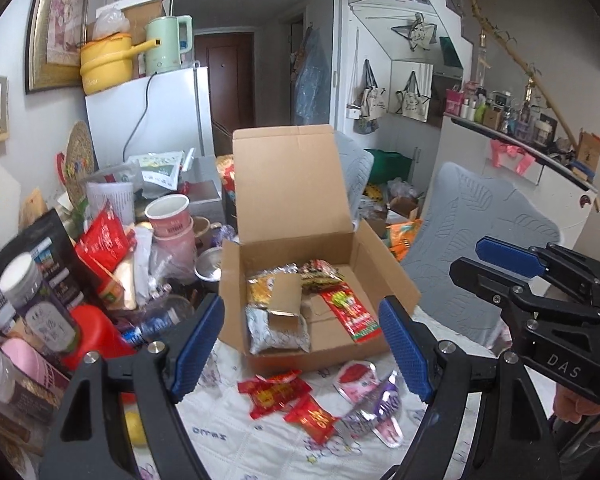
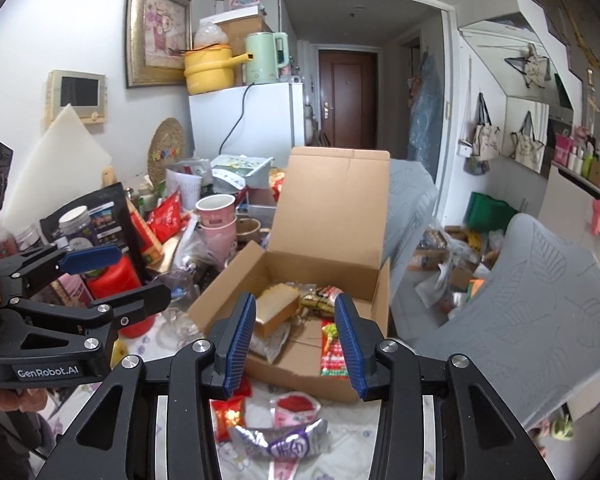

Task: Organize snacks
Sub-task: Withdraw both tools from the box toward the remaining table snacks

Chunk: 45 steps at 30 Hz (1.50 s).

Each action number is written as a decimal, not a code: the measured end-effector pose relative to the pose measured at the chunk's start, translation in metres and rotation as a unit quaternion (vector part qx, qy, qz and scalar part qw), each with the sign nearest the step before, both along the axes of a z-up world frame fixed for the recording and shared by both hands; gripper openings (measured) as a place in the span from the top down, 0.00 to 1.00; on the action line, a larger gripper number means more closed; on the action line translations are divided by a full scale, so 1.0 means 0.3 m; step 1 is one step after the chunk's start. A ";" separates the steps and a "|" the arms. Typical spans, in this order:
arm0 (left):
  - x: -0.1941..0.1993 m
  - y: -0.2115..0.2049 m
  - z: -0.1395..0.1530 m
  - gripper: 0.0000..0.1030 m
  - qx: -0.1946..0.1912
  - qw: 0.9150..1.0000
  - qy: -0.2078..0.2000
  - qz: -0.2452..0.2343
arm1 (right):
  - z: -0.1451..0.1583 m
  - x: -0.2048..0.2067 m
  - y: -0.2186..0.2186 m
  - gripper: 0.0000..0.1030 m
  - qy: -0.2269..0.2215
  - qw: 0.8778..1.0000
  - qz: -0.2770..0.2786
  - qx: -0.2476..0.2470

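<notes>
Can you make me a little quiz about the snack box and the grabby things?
1. True or false: the cardboard box has its lid shut.
2. Which colour is the long flat packet inside the box, near its right wall? A) red B) blue C) black
3. Fill in: the loose snack packets lie on the table, in ___ of the box.

Key
1. False. The lid stands up and snacks show inside.
2. A, red.
3. Front. They lie between the box and the cameras. The left gripper and the right gripper both have their jaws apart, holding nothing.
</notes>
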<state>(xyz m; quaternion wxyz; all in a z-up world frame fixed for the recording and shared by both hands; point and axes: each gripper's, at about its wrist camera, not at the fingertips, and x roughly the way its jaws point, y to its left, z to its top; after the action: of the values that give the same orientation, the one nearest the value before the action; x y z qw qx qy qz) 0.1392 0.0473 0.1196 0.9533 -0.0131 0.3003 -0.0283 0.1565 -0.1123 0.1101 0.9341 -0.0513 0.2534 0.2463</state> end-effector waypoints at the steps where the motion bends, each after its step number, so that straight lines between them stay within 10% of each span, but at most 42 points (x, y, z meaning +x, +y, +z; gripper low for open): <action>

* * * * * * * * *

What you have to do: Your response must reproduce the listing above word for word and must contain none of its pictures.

Answer box:
Task: Organize snacks
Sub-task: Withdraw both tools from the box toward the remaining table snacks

Chunk: 45 steps at 30 Hz (1.50 s).

Each action number is written as a decimal, not a code: the measured end-effector pose relative to the pose measured at the chunk's start, translation in metres and rotation as a unit quaternion (vector part qx, qy, qz and scalar part qw), each with the sign nearest the step before, both along the axes of a z-up world frame fixed for the recording and shared by both hands; gripper openings (measured) as a place in the span from the top down, 0.00 to 1.00; on the action line, a larger gripper number means more closed; on the action line translations are divided by a full scale, so 1.0 means 0.3 m; step 1 is one step after the chunk's start. A ";" separates the steps and a "|" the arms. Typical spans, in this order:
arm0 (left):
  - x: -0.1941..0.1993 m
  - y: -0.2115..0.2049 m
  - z: -0.1395..0.1530 m
  - gripper: 0.0000..0.1030 m
  - qx: -0.1946..0.1912
  - qw: 0.9150..1.0000
  - qy: -0.2078..0.2000
  - qz: -0.2452..0.2343
arm1 (right):
  - z: -0.1451..0.1583 m
  - x: -0.2048..0.2067 m
  - y: -0.2186..0.2186 m
  - gripper: 0.0000..0.1030 m
  - qy: -0.2269..0.2215
  - qw: 0.8778..1.0000
  - qz: -0.2770..0.2786
  - qx: -0.2476..0.2470

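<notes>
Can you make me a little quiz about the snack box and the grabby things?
1. True or false: the cardboard box has its lid shut.
2. Which colour is the long flat packet inside the box, near its right wall? A) red B) blue C) black
3. Fill in: the loose snack packets lie on the table, in ___ of the box.

Key
1. False. The lid stands up and snacks show inside.
2. A, red.
3. Front. They lie between the box and the cameras. The left gripper and the right gripper both have their jaws apart, holding nothing.
</notes>
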<state>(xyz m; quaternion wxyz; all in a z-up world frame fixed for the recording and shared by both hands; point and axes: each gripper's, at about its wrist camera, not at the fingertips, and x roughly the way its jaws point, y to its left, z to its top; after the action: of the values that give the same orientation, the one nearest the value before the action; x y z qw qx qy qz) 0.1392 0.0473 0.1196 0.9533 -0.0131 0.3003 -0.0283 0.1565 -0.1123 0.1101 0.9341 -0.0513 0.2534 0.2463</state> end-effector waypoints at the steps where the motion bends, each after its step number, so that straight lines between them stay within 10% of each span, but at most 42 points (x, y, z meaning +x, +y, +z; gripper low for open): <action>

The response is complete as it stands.